19 de janeiro de 2021 | 05h07

O esforço da Telefônica Brasil, dona da Vivo, para atrair mais pessoas negras a seu programa de trainees deu resultado acima do esperado. Das 30 vagas oferecidas, 13 (43%) ficaram com candidatos negros. A empresa havia estabelecido uma reserva de 30% das oportunidades a pessoas negras, mas recrutou mais do que o previsto diante da alta procura. Ao todo, foram mais de 41 mil inscritos. De acordo com a empresa, a seleção foi a mais concorrida de todos as edições do programa de trainee já realizadas. Os aprovados atuarão em São Paulo, sede da companhia.

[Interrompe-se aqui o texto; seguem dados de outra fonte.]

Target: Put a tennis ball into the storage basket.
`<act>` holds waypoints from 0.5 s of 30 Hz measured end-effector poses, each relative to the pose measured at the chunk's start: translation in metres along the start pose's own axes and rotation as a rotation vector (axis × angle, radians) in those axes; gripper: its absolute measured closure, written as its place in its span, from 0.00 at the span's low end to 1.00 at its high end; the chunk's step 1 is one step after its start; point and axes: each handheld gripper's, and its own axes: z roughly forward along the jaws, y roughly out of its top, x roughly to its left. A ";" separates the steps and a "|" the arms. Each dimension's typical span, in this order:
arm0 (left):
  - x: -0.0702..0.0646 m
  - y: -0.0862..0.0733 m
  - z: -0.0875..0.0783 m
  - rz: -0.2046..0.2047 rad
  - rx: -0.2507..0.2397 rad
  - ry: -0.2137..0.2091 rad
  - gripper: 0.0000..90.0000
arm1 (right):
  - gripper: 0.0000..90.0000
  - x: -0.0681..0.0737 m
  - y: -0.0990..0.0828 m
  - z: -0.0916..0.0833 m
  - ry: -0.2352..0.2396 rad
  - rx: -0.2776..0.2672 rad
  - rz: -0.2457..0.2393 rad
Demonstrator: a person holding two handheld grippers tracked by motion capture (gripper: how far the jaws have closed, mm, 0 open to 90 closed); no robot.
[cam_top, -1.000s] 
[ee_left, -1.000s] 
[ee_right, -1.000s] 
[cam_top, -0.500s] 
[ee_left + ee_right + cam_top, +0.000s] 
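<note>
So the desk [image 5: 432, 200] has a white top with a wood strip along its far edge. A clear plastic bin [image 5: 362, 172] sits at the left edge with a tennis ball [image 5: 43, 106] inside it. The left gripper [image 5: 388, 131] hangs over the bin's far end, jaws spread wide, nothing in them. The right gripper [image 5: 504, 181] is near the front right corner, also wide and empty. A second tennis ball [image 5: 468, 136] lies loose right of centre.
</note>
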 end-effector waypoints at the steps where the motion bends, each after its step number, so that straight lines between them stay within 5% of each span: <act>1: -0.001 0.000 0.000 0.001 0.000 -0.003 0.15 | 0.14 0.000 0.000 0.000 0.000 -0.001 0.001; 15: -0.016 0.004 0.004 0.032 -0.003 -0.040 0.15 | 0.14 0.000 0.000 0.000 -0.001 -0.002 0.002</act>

Vem pra cá. A empresa derrubou algumas barreiras de seleção para aumentar a diversidade dos candidatos. O processo foi 100% online, o que permitiu que pessoas de vários Estados participassem. Também se buscou pluralidade na formação: não era necessário ter inglês fluente. A exigência é vista como uma linha de corte social, dado que nem todos os estudantes do País têm acesso ao ensino de idiomas.

Um passo além. Outras ações estão no radar. A Vivo criou catálogos de talentos internos e a garantia de que ao menos uma pessoa negra esteja nas finais de seleções para cargos de gerência, coordenação e supervisão. Hoje, os negros são 26% do quadro de funcionários da operadora, e a maior parte atua na engenharia e nas lojas.